‘I Grew Up In A Black And Indian Household, Just Like Kamala Harris’
I felt a distinct lump in my throat when I heard that Senator Kamala Harris was going to be the Democratic nominee for vice president. It wasn’t that she was the first Black nominee. Or that she was the first Indian-American nominee.
It was that she was the first Black and Indian-American nominee.
Frankly, there weren’t too many of us when I was growing up. By “us,” I mean children raised in households that were both Black and Indian. My Indian mother, Madhur Jaffrey, married my Black stepfather, Sanford Allen, in 1965, just a couple years after Harris’s Indian mother married her Jamaican father.
For Indian women, this kind of inter-racial “love” marriage wasn’t merely unconventional, it was an assault on their acutely color-conscious home country, where the caste system imposed its rigid order on social life.
For both Harris’s mother and mine, history weighed heavily. They had absorbed the trauma of India’s partition into two nations. They had witnessed the upheaval of India’s fight for independence and had felt the collective shudder upon the death of Mahatma Gandhi.
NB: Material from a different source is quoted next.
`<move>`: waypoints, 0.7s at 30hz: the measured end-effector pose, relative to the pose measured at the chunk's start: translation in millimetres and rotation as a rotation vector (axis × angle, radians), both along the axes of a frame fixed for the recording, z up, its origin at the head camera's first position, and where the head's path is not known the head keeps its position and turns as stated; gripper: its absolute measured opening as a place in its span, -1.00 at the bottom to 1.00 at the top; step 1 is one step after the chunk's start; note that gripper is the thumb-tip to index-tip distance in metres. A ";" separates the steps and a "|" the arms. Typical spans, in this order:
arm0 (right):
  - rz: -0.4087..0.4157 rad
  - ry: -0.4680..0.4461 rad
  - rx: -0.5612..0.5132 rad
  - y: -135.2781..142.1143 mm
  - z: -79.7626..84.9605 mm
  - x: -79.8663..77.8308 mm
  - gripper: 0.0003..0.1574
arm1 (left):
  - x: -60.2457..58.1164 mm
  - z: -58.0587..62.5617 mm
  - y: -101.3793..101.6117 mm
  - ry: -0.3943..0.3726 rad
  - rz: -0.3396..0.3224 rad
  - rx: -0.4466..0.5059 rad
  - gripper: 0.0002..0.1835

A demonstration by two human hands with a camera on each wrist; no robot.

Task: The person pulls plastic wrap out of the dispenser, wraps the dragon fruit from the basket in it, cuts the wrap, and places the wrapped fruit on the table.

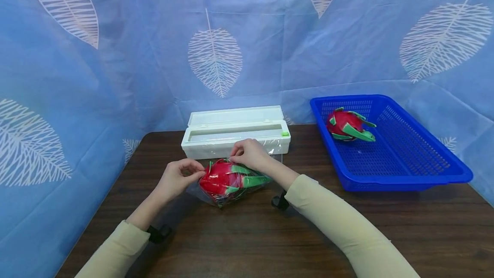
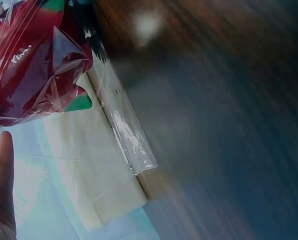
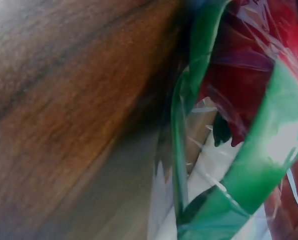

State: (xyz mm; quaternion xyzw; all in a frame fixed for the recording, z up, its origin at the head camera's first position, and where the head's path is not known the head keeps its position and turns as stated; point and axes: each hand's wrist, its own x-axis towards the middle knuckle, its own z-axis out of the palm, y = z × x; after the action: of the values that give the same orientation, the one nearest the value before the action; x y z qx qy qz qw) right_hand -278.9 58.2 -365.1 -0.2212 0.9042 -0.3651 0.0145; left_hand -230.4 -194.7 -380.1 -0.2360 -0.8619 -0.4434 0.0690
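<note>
A red dragon fruit (image 1: 225, 177) with green leaf tips lies on the table under clear plastic wrap (image 1: 277, 146). At its left end my left hand (image 1: 175, 180) pinches the wrap between thumb and index finger. My right hand (image 1: 251, 154) reaches over from the right and pinches the wrap along the fruit's far side. In the left wrist view the creased film stretches tightly across the red dragon fruit (image 2: 34, 75). Long green leaves (image 3: 258, 170) show through the film in the right wrist view, with right-hand fingers (image 3: 283, 210) partly hidden behind them.
Just behind the fruit stands a white wrap dispenser box (image 1: 235, 146), its lid (image 1: 236, 116) raised. A blue plastic basket (image 1: 405, 179) sits at the right, holding another dragon fruit (image 1: 347, 124). Blue leaf-patterned cloth (image 1: 154, 46) hangs behind the dark wooden table (image 1: 239, 243).
</note>
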 end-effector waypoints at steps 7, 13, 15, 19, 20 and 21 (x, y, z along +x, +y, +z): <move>0.152 0.037 0.046 6.4 -2.0 -2.1 -0.82 | 0.1 0.0 2.7 0.083 -0.064 -0.033 -0.82; 0.250 0.013 0.053 20.0 2.2 2.2 -0.63 | 3.8 0.0 0.5 0.111 -0.098 -0.061 -0.80; 0.250 0.024 0.062 25.5 5.4 6.9 -0.64 | 4.6 -0.7 -1.4 0.087 -0.109 -0.055 -0.80; 0.282 0.174 0.064 36.7 11.9 20.9 -0.72 | 5.5 -1.3 -4.4 0.051 -0.132 -0.048 -0.76; 0.304 0.226 0.059 39.0 12.6 25.3 -0.74 | 5.5 -1.3 -4.8 0.047 -0.137 -0.048 -0.75; 0.331 0.271 0.053 40.5 13.0 29.8 -0.75 | 5.4 -1.1 -5.0 0.045 -0.141 -0.051 -0.74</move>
State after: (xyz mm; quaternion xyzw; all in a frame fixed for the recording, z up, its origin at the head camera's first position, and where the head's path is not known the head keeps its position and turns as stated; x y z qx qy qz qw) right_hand -249.1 98.7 -352.1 -0.4134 0.8584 -0.3008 -0.0417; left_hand -224.9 -199.7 -381.2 -0.3074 -0.8524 -0.4199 0.0509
In her 2019 autobiography, The Truths We Hold, Harris wrote that her mother was “conscious of history, conscious of struggle, conscious of inequities. She was born with a sense of justice imprinted on her soul." That sounds like my mother.
A Hindu, my mother has painful memories of India’s partition, when her Muslim schoolmates were ripped from their homes and lives and packed onto trains heading to Pakistan. Vivid spectacles of injustice—millions died during Partition—forged her passion for equity and shaped her personal quest for a life of freedom and independence.
These tiny, kurta-clad pioneers—Harris’s mother, Shyamala Gopalan, and my mother—abandoned sheltered lives and embraced the adventure of America, believing its promise of endless possibilities outweighed the risk of social isolation and personal failure.
Perhaps unsurprisingly, the women landed in the coastal capitals of counterculture—Shyamamla in Berkeley and my mother in Greenwich Village. Harris’s mother met Donald Harris when they were graduate students at the University of California, Berkeley. They bonded over a shared zest for civil rights activism.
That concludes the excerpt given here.